» EXERCISE REQUIREMENTS
Report all lines of the records that contain "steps".

» RECORDS PROVIDED
####################

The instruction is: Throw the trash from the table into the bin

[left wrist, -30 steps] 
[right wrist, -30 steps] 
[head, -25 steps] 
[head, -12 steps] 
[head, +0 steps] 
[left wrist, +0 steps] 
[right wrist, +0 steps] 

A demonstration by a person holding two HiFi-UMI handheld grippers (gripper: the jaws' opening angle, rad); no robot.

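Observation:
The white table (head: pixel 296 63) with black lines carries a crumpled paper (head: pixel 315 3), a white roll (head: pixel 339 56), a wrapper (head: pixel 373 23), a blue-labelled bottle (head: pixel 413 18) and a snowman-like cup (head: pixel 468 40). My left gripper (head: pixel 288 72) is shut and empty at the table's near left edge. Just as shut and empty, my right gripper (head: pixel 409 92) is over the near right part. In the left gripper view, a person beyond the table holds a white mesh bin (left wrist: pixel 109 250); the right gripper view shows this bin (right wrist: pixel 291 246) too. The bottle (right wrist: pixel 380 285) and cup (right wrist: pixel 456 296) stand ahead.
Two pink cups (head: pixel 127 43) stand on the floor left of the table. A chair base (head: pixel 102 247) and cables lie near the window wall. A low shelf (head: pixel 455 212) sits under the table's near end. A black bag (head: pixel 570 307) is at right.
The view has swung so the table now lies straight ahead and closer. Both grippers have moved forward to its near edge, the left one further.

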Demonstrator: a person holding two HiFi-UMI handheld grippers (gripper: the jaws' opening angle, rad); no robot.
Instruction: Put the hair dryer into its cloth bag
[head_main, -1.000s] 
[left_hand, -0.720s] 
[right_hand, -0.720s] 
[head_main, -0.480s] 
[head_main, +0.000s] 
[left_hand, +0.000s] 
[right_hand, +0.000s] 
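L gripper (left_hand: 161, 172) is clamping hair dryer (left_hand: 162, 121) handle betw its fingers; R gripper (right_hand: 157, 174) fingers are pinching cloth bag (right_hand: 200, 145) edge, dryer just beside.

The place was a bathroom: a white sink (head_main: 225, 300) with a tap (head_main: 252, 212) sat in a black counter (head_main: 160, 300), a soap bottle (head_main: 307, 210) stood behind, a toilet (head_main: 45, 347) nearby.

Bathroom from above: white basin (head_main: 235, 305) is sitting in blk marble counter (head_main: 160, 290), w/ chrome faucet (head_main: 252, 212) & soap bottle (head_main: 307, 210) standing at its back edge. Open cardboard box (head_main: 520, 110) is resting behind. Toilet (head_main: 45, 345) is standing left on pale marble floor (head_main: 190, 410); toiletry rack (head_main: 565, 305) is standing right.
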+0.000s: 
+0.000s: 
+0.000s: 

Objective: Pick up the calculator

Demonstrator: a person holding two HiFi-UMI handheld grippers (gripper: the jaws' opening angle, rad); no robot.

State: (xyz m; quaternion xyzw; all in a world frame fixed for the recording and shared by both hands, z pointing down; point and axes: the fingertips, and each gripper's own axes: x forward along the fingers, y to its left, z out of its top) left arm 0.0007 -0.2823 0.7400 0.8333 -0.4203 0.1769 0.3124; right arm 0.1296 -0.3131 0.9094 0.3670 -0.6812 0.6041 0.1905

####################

» OUTPUT BELOW
[left wrist, -30 steps] 
[right wrist, -30 steps] 
[head, -25 steps] 
[head, -12 steps] 
[head, +0 steps] 
[left wrist, +0 steps] 
[right wrist, +0 steps] 

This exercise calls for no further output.